Muller v. Oregon
After Muller, many states passed wages and hours laws and other statutes regulating the conditions of work. However, in 1923, the Supreme Court ruled this legislation was unconstitutional in Adkins v. Children's Hospital. Then the Great Depression of the 1930s forced the Court to reverse its decision. In the 1937 case West Coast Hotel v. Parrish, the Court--drawing on Muller v. Oregon--overruled its 1923 decision in Adkins v. Children's Hospital to uphold Washington State's minimum wage law for women and minors. The justices had nudged the liberty of contract doctrine off its pedestal.
West Coast Hotel v. Parrish paved the way for the Fair Labor Standards Act of 1938, which extended to men the wages and hours laws women had won. In United States v. Darby (1941), the Court ruled that minimum wage laws for men were constitutional.
Over time protective legislation--although it brought relief to millions--kept women in low paying, temporary, unskilled jobs. The laws barred women from working overtime and holding good (male) jobs. For instance, females could not sell spirits, deliver the mail, work in foundries and mines, or run elevators. The American Federation of Labor in 1914 turned its back on its earlier support for protective legislation and used the "weaker sex" argument to keep poorly paid women from working with men. It stopped women from working as printers or streetcar conductors and endorsed unequal pay for the same work.
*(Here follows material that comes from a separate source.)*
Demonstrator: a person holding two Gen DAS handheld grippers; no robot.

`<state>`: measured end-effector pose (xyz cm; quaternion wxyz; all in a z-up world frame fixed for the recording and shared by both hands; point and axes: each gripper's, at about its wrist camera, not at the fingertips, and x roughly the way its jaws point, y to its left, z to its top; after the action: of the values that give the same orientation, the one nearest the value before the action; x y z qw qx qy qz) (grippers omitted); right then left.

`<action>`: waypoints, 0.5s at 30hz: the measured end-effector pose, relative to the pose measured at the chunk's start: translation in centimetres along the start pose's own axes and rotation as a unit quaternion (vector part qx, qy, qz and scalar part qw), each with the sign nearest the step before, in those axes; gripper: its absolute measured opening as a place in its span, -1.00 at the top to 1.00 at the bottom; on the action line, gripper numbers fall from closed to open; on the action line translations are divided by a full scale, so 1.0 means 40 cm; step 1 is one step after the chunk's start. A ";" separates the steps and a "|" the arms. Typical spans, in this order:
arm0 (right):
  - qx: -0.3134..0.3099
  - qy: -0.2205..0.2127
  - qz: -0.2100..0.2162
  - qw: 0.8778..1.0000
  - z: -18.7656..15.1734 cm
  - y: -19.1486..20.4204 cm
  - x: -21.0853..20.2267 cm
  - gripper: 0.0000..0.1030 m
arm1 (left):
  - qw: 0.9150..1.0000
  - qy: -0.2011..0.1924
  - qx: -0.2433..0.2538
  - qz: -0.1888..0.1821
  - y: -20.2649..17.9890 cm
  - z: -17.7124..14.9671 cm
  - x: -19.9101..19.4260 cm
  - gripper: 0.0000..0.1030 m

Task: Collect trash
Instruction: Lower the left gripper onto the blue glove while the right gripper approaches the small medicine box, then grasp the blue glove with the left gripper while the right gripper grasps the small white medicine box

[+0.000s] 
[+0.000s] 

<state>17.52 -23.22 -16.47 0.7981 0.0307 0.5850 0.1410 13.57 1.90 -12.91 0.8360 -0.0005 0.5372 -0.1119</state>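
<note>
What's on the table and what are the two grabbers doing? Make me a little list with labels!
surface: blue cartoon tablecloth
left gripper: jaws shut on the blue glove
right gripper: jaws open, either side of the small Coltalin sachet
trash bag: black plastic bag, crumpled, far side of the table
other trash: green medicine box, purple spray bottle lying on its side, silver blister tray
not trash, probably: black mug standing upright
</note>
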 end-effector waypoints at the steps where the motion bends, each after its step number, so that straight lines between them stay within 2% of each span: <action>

On 28 February 1908, the New York Times wrote of the Muller decision, "We leave to the advocates of women suffrage to say whether this decision makes for, or against, the success of their cause." Muller gave relief to women and children and opened the door to more humane working conditions for men. However, it further segregated the workplace and provided an excuse for unions and employers alike to keep the wages of women low--trends that remain to this day.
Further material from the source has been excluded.